Дойдя до своей березы, он по обыкновению ее поприветствовал и пообещал быть справедливым и порядочным семьянином. Взамен попросил вдохновения, граничащего с озарением, которое помогло бы ему написать шедевр. Хватит традиций, натурализма, ведь есть же еще что-то такое, чего его рука не коснулась, а воображение недобрало… И поскольку он не взял с собой денег, пришлось вернуться домой, где, выпотрошив все свои карманы и высыпав наличку на стол, принялся подбивать итог. Сколько же вчера ушло на то да на се? Вроде бы не шиковал, а четырех бумажек не досчитался. Бананы покупал? Покупал. Ананасы покупал, желая всех удивить щедростью? Покупал.
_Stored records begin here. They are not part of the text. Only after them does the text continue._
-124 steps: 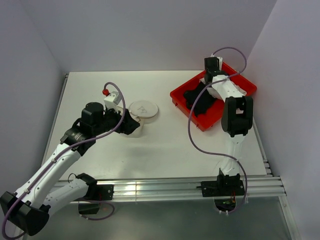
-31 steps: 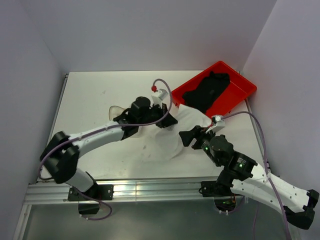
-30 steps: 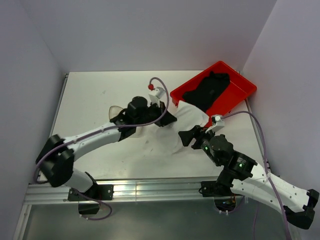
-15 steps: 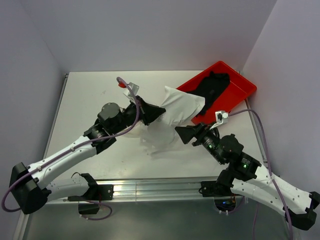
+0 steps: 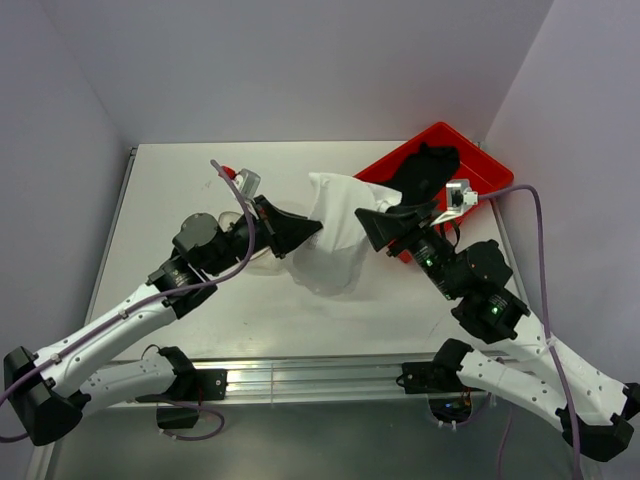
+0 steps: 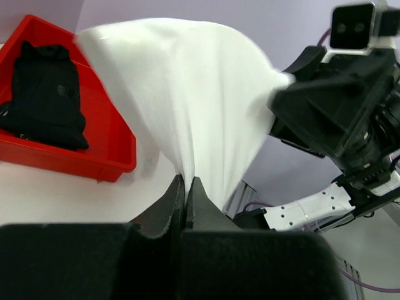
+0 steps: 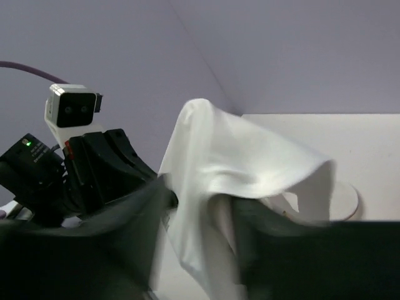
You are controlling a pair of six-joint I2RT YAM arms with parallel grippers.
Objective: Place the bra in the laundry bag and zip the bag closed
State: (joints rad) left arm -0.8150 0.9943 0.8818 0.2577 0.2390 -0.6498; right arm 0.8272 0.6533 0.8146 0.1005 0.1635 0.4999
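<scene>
White tabletop below: left gripper (image 5: 312, 228) and right gripper (image 5: 362, 215) each pinch the translucent white mesh laundry bag (image 5: 335, 235), stretching it aloft (presumably to open its mouth). The black fabric bra (image 5: 425, 170) lies in the red plastic tray (image 5: 487, 165).

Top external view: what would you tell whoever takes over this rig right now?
Left gripper: shut on the white fabric, apparently the bag.
Right gripper: seems shut on its other edge. The fabric hangs stretched between the two, above the table.
Bra: in the red tray, no gripper on it.
A pale disc lies on the table; I cannot tell whether it is joined to the fabric.
Done: nothing bagged.
Left: open the bag, load the bra, zip.
</scene>
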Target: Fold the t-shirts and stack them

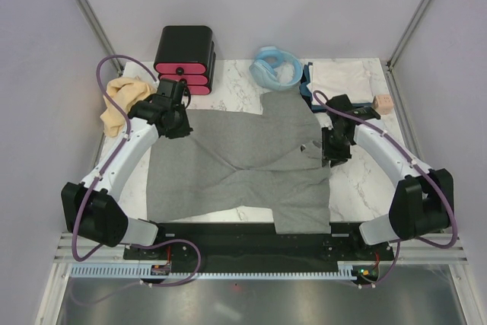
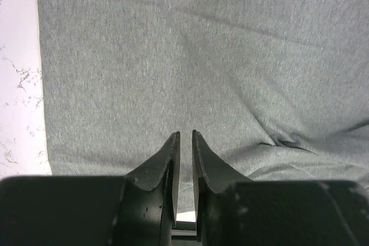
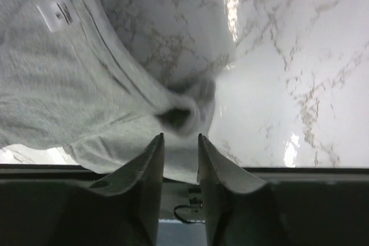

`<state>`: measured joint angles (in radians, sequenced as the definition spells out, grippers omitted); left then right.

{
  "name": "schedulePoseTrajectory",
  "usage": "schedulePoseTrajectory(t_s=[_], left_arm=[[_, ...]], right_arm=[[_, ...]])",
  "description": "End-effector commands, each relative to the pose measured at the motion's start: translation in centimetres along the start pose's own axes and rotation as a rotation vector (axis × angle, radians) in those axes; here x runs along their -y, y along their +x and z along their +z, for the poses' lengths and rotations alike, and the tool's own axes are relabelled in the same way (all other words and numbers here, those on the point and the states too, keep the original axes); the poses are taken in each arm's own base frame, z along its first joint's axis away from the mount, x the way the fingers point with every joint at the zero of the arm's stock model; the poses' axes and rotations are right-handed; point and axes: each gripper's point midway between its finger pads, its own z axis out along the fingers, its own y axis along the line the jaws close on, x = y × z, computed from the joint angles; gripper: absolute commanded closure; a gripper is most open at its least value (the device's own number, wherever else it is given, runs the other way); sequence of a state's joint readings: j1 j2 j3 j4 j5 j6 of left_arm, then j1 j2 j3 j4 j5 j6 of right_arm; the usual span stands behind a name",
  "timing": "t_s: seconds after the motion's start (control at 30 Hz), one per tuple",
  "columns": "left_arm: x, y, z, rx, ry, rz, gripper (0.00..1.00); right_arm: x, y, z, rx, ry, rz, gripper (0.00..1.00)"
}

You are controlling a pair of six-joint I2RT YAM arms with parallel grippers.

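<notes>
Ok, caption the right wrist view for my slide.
The right pincer at the collar of the grey shirt, label showing, bare marble table beside it.

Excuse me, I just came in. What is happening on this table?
The robot is working on a large grey t-shirt spread on the marble table. The left gripper is over its far-left part, fingers nearly together; the right gripper is at the collar. The shirt is not folded yet.

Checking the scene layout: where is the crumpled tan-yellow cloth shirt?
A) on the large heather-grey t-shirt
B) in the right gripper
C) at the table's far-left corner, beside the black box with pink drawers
C: the tan-yellow shirt lies bunched left of the black box, far-left.
</notes>
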<state>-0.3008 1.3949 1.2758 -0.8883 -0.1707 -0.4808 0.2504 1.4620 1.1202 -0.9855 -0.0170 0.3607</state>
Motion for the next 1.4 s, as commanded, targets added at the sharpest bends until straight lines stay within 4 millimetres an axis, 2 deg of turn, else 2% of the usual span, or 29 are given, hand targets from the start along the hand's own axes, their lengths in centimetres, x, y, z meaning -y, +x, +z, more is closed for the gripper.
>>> schedulePoseTrajectory(t_s=[0.0, 0.07, 0.17, 0.2, 0.27, 0.3, 0.37, 0.4, 0.43, 0.5, 0.53, 0.6, 0.63, 0.67, 0.7, 0.77, 0.8, 0.83, 0.9, 1.0, 1.03, 1.2, 1.23, 1.27, 1.33, 1.37], left_arm=[[0.6, -0.4, -0.3, 0.026, 0.028, 0.000, 0.80], [0.5, -0.5, -0.3, 0.034, 0.027, 0.002, 0.79], [0.3, -0.7, 0.2, 0.041, 0.014, 0.012, 0.78], [0.3, -0.9, 0.3, 0.046, 0.006, 0.015, 0.77], [0.3, -1.5, 0.9, 0.061, -0.004, 0.022, 0.76], [0.2, -1.9, 1.3, 0.075, -0.022, 0.024, 0.74], [0.6, -3.0, 2.4, 0.096, -0.025, 0.025, 0.72], [1.0, -3.4, 2.8, 0.096, -0.018, 0.029, 0.70], [1.3, -3.9, 3.3, 0.101, -0.010, 0.035, 0.70], [2.3, -4.7, 5.4, 0.077, -0.013, 0.044, 0.70], [2.5, -4.9, 6.4, 0.061, -0.017, 0.049, 0.70], [3.3, -5.4, 8.7, 0.024, -0.022, 0.046, 0.70], [3.4, -5.5, 9.4, 0.014, -0.025, 0.038, 0.70], [3.9, -6.4, 9.6, 0.028, -0.018, 0.033, 0.70], [3.8, -6.1, 11.1, -0.002, -0.031, 0.034, 0.72], [4.2, -6.9, 11.9, 0.000, -0.025, 0.035, 0.80], [4.5, -6.4, 12.9, -0.028, -0.017, 0.039, 0.93], [4.4, -6.3, 13.4, -0.038, -0.018, 0.036, 0.97], [4.5, -6.5, 13.8, -0.044, -0.018, 0.029, 0.98], [4.6, -5.5, 15.0, -0.083, -0.017, 0.025, 0.98], [4.4, -5.0, 15.5, -0.102, -0.024, 0.022, 0.98], [4.5, -3.9, 16.6, -0.154, -0.028, 0.022, 0.98], [4.5, -3.8, 16.8, -0.159, -0.028, 0.029, 0.98], [4.6, -4.1, 16.6, -0.153, -0.028, 0.031, 0.98], [4.2, -4.6, 16.3, -0.131, -0.048, 0.032, 0.98], [3.5, -5.4, 15.7, -0.095, -0.088, 0.027, 0.83]], right_arm=[[0.9, 2.1, -3.0, -0.033, 0.054, 0.049, 0.58], [1.0, 2.1, -3.9, -0.009, 0.055, 0.075, 0.57], [0.5, 0.3, -6.1, 0.102, 0.022, 0.079, 0.57], [0.1, -1.3, -7.4, 0.163, 0.008, 0.073, 0.56], [-0.2, -3.4, -8.6, 0.223, 0.010, 0.032, 0.56], [-0.8, -5.6, -9.8, 0.290, -0.007, 0.015, 0.56], [-1.7, -8.0, -9.1, 0.308, -0.015, -0.031, 0.55], [-2.6, -10.3, -9.5, 0.368, -0.040, -0.066, 0.55], [-3.1, -11.5, -7.7, 0.341, -0.034, -0.082, 0.56], [-4.7, -14.5, -6.9, 0.383, -0.072, -0.107, 0.55], [-5.1, -15.3, -4.3, 0.337, -0.064, -0.111, 0.55], [-6.3, -17.2, -2.8, 0.347, -0.095, -0.121, 0.55], [-7.0, -17.3, -0.7, 0.308, -0.121, -0.126, 0.56], [-7.5, -17.8, -0.1, 0.314, -0.137, -0.127, 0.56], [-7.9, -18.5, 0.6, 0.334, -0.152, -0.127, 0.59], [-8.1, -18.7, 2.3, 0.321, -0.149, -0.125, 0.67], [-8.3, -18.9, 2.9, 0.323, -0.152, -0.131, 0.76], [-8.3, -18.9, 4.0, 0.304, -0.147, -0.137, 0.79], [-8.5, -18.9, 4.8, 0.296, -0.152, -0.146, 0.80], [-9.1, -18.9, 6.1, 0.273, -0.168, -0.151, 0.79], [-9.1, -18.5, 7.2, 0.247, -0.158, -0.151, 0.79], [-9.8, -18.0, 9.8, 0.189, -0.141, -0.173, 0.84], [-9.9, -17.9, 10.0, 0.180, -0.148, -0.178, 0.83], [-10.2, -17.9, 10.0, 0.176, -0.159, -0.182, 0.72], [-10.3, -18.5, 9.4, 0.215, -0.149, -0.188, 0.64], [-10.1, -19.1, 9.1, 0.250, -0.137, -0.186, 0.54]])
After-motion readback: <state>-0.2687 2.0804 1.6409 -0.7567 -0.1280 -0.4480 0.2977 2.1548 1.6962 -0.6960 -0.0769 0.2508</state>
Всем дамам по букету роз покупал? Было дело, раздухарился… Впрочем, пошло оно все к чертям собачьим, на то и деньги, чтобы их тратить…

Он подсел к Пандоре, продолжавшей спать враскидку, и уголком купюры пощекотал у нее по шее, за ухом, провел по носу, который она тут же сморщила.

– Иду в магазин, напиши список.

Она испуганно открыла глаза, в которых был детский вопрос и ни грана ночного безумно-астрального пламени и дикой зачарованности. Но, придя в себя и что-то вспомнив, она попыталась вскочить с тахты.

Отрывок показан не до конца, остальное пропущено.